▶ **DIRECTIONS FOR THIS TASK**
Each of the lines from the one that contains "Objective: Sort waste" to the end of the entries below should be output exactly.

▶ **RECORD SET**
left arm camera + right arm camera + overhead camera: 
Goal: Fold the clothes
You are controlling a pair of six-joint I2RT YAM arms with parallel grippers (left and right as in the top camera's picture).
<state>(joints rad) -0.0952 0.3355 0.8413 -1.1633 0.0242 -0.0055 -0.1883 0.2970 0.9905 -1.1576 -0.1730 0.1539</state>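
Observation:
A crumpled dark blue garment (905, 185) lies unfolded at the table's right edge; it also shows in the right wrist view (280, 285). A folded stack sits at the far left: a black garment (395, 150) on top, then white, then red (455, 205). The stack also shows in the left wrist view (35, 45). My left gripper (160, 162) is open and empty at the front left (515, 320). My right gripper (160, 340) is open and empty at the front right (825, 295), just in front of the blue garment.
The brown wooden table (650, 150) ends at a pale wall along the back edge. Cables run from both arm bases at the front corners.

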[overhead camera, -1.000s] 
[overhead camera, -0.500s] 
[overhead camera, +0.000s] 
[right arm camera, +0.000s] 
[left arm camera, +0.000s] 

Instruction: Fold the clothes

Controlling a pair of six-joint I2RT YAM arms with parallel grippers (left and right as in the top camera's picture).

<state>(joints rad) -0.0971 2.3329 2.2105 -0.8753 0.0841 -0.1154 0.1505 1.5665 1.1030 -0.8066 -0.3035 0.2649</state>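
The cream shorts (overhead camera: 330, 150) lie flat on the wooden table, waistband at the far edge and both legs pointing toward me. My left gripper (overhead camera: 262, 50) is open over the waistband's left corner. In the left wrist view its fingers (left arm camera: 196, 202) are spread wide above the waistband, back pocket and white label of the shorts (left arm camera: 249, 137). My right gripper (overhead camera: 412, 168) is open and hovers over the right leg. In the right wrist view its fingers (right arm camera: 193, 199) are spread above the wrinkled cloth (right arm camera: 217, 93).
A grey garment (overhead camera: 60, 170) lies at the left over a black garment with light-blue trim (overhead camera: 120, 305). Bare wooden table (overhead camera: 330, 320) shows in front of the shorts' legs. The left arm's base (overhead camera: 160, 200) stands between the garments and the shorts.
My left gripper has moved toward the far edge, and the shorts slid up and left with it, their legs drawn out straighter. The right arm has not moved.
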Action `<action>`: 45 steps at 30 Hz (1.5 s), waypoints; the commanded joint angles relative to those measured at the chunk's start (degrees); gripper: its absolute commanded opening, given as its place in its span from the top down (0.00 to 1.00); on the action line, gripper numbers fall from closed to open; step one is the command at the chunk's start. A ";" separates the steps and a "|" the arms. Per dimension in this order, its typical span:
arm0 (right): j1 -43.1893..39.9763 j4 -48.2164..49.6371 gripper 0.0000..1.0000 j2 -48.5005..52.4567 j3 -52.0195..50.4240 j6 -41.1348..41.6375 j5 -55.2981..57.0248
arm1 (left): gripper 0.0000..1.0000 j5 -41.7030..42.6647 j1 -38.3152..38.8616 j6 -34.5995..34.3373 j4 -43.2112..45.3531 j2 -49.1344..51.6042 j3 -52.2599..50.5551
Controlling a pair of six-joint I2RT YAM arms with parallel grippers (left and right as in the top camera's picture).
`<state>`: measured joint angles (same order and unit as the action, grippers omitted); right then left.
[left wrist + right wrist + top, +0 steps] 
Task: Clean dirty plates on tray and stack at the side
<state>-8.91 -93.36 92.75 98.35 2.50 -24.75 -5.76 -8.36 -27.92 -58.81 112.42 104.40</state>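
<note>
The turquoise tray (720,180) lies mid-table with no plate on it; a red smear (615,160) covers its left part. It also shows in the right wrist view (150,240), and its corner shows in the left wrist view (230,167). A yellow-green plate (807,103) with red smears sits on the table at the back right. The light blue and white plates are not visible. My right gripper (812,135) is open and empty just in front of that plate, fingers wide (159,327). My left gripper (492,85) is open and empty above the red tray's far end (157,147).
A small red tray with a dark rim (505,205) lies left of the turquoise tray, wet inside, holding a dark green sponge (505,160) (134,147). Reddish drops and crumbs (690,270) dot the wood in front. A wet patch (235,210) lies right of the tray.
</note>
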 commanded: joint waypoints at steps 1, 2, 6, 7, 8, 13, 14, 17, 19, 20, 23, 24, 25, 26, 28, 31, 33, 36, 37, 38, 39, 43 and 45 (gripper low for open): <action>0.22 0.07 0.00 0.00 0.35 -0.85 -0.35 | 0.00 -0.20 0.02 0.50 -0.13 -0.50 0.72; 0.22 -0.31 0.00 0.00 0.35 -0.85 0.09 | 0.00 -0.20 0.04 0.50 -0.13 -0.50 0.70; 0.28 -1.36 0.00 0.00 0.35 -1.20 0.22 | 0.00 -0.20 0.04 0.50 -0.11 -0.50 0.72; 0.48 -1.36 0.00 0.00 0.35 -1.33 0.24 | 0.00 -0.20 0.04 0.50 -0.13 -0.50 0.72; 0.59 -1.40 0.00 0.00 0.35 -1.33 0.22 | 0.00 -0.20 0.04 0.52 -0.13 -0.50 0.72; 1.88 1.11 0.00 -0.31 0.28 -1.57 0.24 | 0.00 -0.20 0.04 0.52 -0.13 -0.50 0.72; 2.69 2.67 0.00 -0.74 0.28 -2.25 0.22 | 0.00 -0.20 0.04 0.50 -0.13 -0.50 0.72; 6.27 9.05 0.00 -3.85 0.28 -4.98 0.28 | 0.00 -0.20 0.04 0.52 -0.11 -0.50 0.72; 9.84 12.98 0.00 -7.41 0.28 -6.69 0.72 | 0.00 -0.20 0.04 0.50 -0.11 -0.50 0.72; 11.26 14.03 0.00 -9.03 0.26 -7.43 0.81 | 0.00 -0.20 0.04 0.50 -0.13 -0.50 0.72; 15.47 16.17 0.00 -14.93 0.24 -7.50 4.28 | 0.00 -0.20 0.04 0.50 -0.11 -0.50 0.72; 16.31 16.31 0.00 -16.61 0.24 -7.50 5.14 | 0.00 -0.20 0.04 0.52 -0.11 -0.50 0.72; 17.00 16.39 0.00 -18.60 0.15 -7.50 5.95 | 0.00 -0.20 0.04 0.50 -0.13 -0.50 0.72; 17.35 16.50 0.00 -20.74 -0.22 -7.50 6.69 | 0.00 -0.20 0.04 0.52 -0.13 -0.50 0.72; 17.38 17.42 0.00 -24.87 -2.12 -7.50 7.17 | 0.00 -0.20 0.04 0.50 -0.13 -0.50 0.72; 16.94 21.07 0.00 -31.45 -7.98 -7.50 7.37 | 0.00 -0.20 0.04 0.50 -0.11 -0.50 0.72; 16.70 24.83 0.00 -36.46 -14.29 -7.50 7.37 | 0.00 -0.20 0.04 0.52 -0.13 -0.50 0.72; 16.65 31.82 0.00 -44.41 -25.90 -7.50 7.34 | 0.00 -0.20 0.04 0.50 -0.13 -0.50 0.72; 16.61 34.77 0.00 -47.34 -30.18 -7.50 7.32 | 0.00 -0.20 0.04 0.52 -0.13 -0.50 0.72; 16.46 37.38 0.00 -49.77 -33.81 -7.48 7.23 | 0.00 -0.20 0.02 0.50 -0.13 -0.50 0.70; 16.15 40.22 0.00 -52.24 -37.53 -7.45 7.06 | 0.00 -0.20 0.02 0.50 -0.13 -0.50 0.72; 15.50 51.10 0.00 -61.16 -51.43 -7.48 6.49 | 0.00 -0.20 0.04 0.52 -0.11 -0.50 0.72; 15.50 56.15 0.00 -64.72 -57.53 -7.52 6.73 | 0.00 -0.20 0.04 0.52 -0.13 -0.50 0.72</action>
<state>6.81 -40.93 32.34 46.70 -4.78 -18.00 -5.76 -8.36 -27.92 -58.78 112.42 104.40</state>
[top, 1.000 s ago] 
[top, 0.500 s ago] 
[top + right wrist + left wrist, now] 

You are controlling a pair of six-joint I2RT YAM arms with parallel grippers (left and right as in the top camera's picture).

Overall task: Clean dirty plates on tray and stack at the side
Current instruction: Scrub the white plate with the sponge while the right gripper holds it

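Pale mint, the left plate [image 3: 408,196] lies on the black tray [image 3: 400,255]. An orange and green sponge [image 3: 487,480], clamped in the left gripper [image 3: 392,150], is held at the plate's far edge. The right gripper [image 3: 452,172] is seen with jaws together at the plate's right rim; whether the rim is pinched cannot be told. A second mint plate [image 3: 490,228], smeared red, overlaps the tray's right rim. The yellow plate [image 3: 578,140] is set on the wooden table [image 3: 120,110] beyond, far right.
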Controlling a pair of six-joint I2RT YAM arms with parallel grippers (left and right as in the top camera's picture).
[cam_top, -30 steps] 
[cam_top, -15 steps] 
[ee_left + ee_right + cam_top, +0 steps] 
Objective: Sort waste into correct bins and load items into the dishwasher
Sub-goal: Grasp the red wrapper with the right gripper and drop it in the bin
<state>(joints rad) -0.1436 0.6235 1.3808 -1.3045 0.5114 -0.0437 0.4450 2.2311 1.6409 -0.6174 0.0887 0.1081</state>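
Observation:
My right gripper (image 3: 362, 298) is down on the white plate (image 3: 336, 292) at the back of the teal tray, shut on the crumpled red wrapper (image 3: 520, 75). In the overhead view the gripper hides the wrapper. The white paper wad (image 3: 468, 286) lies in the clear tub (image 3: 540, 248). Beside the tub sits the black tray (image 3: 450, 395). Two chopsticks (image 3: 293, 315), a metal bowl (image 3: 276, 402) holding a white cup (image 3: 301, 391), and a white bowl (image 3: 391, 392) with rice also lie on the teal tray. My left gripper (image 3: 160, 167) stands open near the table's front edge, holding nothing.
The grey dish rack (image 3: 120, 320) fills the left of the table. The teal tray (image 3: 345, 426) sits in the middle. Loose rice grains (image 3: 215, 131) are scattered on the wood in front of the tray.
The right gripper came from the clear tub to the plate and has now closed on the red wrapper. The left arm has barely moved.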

▶ **EXPECTED ANSWER**
Objective: Sort waste into correct bins and load items into the dishwasher
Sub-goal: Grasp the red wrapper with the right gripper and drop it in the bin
<state>(joints rad) -0.1436 0.6235 1.3808 -1.3045 0.5114 -0.0437 0.4450 2.2311 1.6409 -0.6174 0.0887 0.1081</state>
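Observation:
My right gripper (image 3: 362, 298) is down on the white plate (image 3: 336, 292) at the back of the teal tray, shut on the crumpled red wrapper (image 3: 520, 75). In the overhead view the gripper hides the wrapper. The white paper wad (image 3: 468, 286) lies in the clear tub (image 3: 540, 248). Beside the tub sits the black tray (image 3: 450, 395). Two chopsticks (image 3: 293, 315), a metal bowl (image 3: 276, 402) holding a white cup (image 3: 301, 391), and a white bowl (image 3: 391, 392) with rice also lie on the teal tray. My left gripper (image 3: 160, 167) stands open near the table's front edge, holding nothing.
The grey dish rack (image 3: 120, 320) fills the left of the table. The teal tray (image 3: 345, 426) sits in the middle. Loose rice grains (image 3: 215, 131) are scattered on the wood in front of the tray.
The right gripper came from the clear tub to the plate and has now closed on the red wrapper. The left arm has barely moved.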

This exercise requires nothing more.